- **WHAT YOU HAVE TO DO**:
Give again, word for word, every line in the entries below from the line with "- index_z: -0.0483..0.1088" up to and including the line with "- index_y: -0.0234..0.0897", and no other line.
RECORD EXCERPTS START
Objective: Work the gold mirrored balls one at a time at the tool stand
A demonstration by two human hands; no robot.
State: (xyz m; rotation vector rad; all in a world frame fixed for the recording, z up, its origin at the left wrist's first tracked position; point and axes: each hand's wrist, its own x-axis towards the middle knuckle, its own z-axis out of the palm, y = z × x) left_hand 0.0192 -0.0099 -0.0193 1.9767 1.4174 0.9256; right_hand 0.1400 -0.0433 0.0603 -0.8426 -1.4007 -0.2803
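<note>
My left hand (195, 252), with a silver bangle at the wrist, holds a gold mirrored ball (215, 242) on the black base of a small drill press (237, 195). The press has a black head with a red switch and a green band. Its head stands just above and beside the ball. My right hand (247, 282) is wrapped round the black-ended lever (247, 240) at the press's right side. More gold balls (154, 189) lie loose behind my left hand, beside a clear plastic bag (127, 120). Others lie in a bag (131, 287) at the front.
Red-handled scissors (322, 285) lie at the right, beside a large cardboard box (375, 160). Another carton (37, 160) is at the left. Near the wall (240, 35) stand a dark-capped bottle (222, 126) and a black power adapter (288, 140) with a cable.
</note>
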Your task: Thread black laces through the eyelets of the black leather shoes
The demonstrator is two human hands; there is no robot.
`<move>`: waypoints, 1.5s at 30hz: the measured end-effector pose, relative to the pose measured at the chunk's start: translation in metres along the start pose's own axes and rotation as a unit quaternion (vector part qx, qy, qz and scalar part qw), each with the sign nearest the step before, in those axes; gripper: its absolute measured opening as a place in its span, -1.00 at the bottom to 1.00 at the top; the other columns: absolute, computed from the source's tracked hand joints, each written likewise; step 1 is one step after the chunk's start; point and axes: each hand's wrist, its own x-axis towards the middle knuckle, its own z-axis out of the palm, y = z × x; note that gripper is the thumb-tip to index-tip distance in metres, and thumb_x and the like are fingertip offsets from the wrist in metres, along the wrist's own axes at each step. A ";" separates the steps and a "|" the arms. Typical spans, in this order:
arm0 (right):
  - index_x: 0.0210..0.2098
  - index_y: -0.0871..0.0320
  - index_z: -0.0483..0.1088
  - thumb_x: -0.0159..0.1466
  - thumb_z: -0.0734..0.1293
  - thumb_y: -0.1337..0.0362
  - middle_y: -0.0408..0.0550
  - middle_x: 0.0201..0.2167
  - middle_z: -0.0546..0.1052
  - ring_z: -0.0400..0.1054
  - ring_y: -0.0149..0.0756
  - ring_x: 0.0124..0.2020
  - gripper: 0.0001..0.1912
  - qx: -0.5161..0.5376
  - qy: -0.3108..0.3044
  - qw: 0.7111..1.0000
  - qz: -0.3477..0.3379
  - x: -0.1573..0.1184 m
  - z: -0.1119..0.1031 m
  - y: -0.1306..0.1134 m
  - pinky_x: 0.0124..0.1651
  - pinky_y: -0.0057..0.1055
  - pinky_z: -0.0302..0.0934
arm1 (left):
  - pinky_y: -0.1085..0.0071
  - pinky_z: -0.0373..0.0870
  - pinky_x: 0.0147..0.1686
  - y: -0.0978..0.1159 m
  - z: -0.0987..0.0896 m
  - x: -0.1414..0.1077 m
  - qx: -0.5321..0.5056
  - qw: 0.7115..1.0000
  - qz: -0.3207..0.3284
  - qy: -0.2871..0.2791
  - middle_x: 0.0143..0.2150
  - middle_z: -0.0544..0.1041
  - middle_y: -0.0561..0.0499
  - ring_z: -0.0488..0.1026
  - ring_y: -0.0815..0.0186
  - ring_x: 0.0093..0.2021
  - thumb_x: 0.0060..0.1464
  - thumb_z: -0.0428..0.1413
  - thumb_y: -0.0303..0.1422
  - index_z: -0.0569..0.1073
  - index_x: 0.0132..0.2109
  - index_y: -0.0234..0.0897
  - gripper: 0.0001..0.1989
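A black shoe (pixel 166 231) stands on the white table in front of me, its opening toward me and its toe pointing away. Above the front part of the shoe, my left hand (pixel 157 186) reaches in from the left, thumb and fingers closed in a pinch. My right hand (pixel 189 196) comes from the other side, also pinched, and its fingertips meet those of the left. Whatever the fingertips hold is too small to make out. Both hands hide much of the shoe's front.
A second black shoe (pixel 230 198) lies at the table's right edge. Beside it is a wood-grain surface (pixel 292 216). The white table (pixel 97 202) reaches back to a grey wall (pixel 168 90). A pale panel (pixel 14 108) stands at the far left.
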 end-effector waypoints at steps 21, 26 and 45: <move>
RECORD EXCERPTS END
- **EXPECTED ANSWER**:
  - index_z: -0.0483..0.1088
  - thumb_x: -0.0159..0.1466
  - thumb_z: -0.0734..0.1293
  - thumb_y: -0.1337..0.0362
  - middle_y: -0.0408..0.0550
  - middle_x: 0.0201..0.2167
  - middle_z: -0.0546..0.1052
  - ring_z: -0.0400..0.1054
  - ring_y: -0.0149..0.0756
  - ring_x: 0.0124..0.2020
  - gripper: 0.0001..0.1912
  - qx: -0.5161..0.5376
  - qy: -0.3108..0.3044
  - qw: 0.7111..1.0000
  - qz: -0.3477..0.3379
  - x: -0.1573..0.1184 m
  - z: -0.1119..0.1031 m
  - y: -0.1306..0.1134 m
  - pinky_x: 0.0124..0.1651
  - pinky_y: -0.0057..0.1055
  - pinky_z: -0.0302..0.0934
arm1 (left):
  - pinky_y: -0.1085..0.0071
  - pinky_z: -0.0373..0.0870
  - pinky_x: 0.0147..0.1686
  - y: -0.0978..0.1159 m
  - z: -0.0987..0.0896 m
  - x: -0.1414..0.1077 m
  - qx: -0.5321..0.5056
  - qw: 0.7115..1.0000
  - qz: -0.3207..0.3284
  - qy: -0.2871..0.2791
  - middle_x: 0.0143..0.2150
  - middle_z: -0.0544..0.1041
  - middle_y: -0.0561..0.0499
  - ring_z: -0.0488..0.1026
  - ring_y: -0.0815..0.0186
  - ring_x: 0.0093..0.2021
  - thumb_x: 0.0060..0.1464
  - thumb_z: -0.0428..0.1413
  - thumb_y: -0.0303..0.1422
  - index_z: -0.0569..0.1073
  - index_x: 0.0132..0.2109
  - index_y: -0.0234..0.0897

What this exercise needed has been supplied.